前述のように、同社は運用資金100兆円以上を抱え、日本を代表する機関投資家でもある。資産運用の基本スタンスを問うと、「スチュワードシップということで、きちんと機関投資家として取引先と対話していく。このことが大事だと思います」と、次のように語る。
「もう一方では、責任投融資ということが言われます。こういう問題にも取り組んでいくことだと思います。地域社会や地球環境が大事なテーマになっていますが、そういうことを意識した保険商品だとか、アセットマネジメントビジネスなどの保証を提供していく。地域社会を大事にすることは社会課題の解決に向かうことだし、地球環境を大事にすることは、まさに資産運用の世界そのものです」
朝日氏はこう述べ、「サステナビリティの経営をきちっと実行していく」と強調。
『安心の多面体』を掲げていることもあって、事業も拡がり、多様化している。
生命保険に加えて、ヘルスケア、介護・保育という新たな事業領域が加わり、しかも今後それが急速なニーズとして出てくる可能性が高い。

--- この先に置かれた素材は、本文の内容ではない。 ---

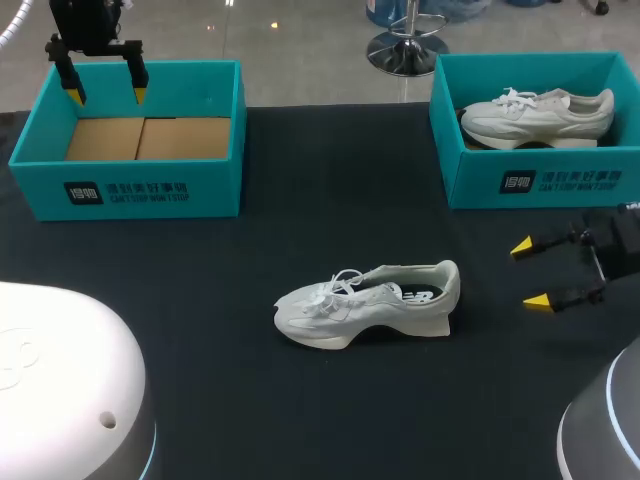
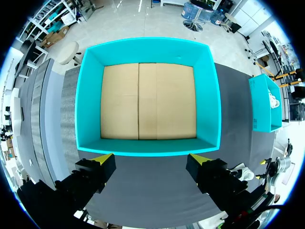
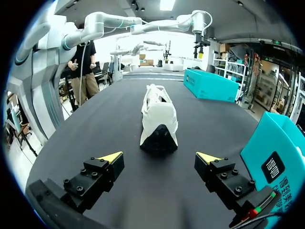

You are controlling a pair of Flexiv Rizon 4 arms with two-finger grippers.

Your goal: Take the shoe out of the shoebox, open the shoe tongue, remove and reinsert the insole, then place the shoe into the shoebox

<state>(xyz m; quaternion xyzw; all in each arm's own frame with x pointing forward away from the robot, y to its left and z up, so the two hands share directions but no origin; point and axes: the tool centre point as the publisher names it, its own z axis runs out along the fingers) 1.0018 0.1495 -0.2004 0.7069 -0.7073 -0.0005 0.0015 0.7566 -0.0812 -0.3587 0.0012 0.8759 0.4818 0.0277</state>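
We see only part of the second shoe [image 1: 540, 112] at two o'clock, since the front wall of its shoebox [image 1: 545, 182] hides its lower part, our right arm [image 1: 624, 240] at three o'clock is cut off at the edge, and our left arm [image 1: 88, 25] at eleven o'clock too.

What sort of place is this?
Probably a robot test bench for shoe packing: a dark table, an empty teal shoebox, a second shoebox holding a white shoe, and a loose shoe.

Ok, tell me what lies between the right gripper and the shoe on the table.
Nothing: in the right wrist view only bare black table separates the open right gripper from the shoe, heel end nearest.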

今、産業界全般に人手不足という問題が深刻になっている。
「ええ、その中にシステムの問題もあり、単一の事業の中で、そういうシステム投資を行って、事業を継続していくことが難しい。共通のプラットフォームとして、共同でやっていきながら、サービスを提供していくことも非常に大事だと」
いろいろな企業、自治体との関係を構築し、様々なステークホルダー(利害関係者)をつなぐ機能を持たせるのも『安心の多面体』の経営理念の実践である。新しいプラットフォームづくりが続く。